The election of Trump is a kick in the teeth for us. It’s an intentional body blow. Using the “fuck you” candidate, much of conservative America has sent a gigantic “fuck you” to the other side of the political divide. Not all of them – as other commentators have noted, some people voted for him because they felt “seen” by him, while some thought why not try something radically different – but for many they voted for him simply because it gives them the metaphorical chance to fuck us in the ass. And they did it because they basically despise us. They despise us because we’re liberals and elitists and order café lattes at Starbucks, because we have queer friends or are queer, because we want transgendered people to be able to use the bathroom that corresponds with their gender identity, because we’re women or feminists, because we think that black lives matter, because we can afford college, because we know what arugula is, because some of us are Jewish, because some of us fraternize with Muslims, and because many of us have passports and have been overseas. As a quick example of the conservatives’ contempt for us, consider this little Internet meme which I found on Facebook the other day. With a picture of one of the protest marches, the caption reads: “This is What Happens When You Give Children a Trophy for Losing.” Right there you get a good condensation of the Right’s contempt for us. We’re spoiled. We’re too concerned with people’s feelings. We give trophies to losers.[2]

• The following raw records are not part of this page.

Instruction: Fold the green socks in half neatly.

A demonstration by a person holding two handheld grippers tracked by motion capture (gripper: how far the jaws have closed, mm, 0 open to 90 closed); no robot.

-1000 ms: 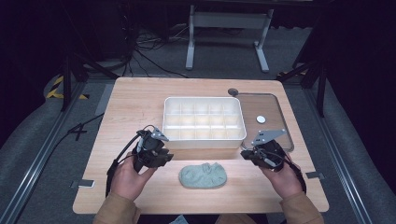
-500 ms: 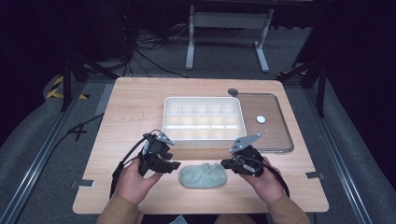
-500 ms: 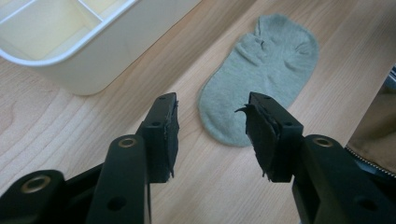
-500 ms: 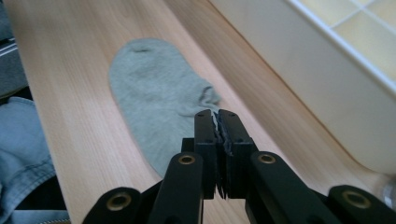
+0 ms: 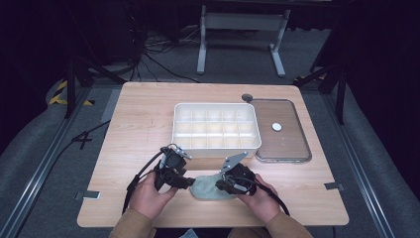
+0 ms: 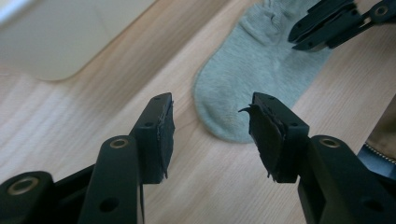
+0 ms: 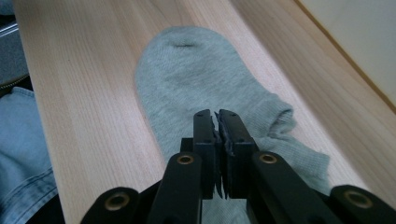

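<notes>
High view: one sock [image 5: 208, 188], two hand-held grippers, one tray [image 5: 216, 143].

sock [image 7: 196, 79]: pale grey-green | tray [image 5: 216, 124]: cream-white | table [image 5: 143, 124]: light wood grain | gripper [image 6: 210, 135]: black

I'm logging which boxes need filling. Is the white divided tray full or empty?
Empty. In the high view, the white tray's compartments show only bare pale bottoms; the sock lies outside it on the table.

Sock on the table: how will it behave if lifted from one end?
The sock is probably floppy: soft knit lying flat, cuff rumpled. Lifted by one end, it would likely drape and drag across the table. Looks light, unlikely to slip between the right tool pads.
</notes>
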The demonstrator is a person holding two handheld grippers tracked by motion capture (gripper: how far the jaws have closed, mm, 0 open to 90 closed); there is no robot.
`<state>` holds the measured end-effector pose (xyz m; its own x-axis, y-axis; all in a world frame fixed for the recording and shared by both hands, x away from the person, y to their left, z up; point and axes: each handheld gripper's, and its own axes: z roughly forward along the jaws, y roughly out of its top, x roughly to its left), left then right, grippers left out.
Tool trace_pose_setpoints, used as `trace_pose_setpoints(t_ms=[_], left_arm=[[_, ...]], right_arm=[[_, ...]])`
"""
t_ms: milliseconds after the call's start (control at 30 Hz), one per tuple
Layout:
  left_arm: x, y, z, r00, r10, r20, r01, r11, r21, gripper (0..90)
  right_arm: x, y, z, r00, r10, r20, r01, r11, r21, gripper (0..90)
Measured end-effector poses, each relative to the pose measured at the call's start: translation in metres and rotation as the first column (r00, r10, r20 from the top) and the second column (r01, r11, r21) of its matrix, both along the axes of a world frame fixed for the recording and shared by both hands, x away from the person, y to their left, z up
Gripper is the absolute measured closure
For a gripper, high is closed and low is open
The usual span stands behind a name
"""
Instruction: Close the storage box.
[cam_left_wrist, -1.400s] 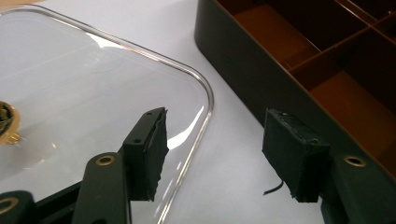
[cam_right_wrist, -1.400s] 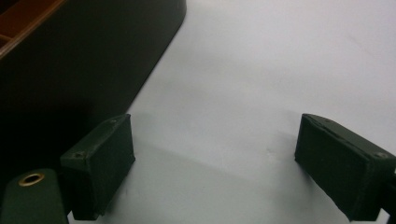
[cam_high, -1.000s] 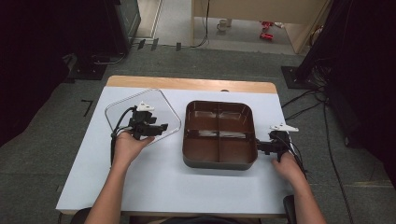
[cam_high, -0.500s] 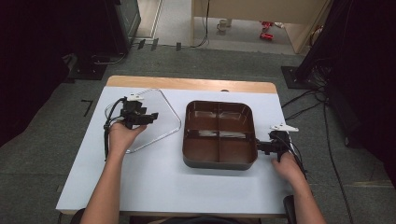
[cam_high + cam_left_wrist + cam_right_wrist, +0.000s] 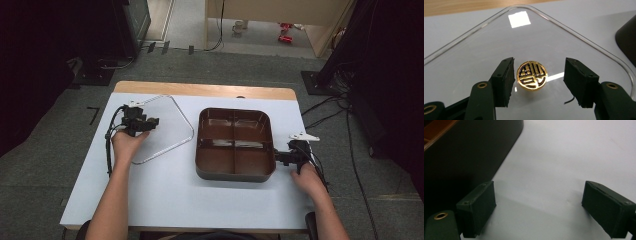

Contempt, as fans of John Gottman’s work on what causes people to divorce, is the most insidious of emotions, the one most associated with a marriage that is heading for an inevitable separation. As is our nation’s polity.
“Real” America wanted to get our attention, and now they’ve got it. They’ve gotten our attention in a serious way. We’re pissed, and we’re galvanizing, and we’re preparing to hit back. The right has wanted to have a political civil war with us for a long, long time. They’ve wanted to take us down a notch, or three, or ten, and now they’re going to get a chance to have what they want. They got their guy, and they’ve got our attention. Of course, if their guy turns out to be only half the disaster we all think he will be, it is really not going to be pretty. And many of his supporters are going to get hurt. Now, I’m not going to care, because at some point, if you can’t stop voting against your own interest, just like if you can’t stop drinking or sending videochats of your penis to women who are not your wife, it’s your own fault. Our side is going to have to hold their feet to the fire and make them accountable. You can vote for whomever you want. But the resulting detritus is yours. Pottery Barn rules. You break it, you own it. Don’t come crying to us when Trump burns the house down. He’s the guy you wanted.
[1] It was that speech, actually, that made me decide that I could vote for Obama. Before that I thought that he was simply too inexperienced, and that he should stay in the Senate another four years and learn more about how the Government functions. But that speech showed character, and character is something you can’t teach. You either have it or you don’t.
[2] For what it’s worth, I’m not a fan of giving “participation” trophies, and I do think that “trigger warnings” have gone too far. For reasons I’ve previously explained, I’m not sure that transgender surgery is a good thing.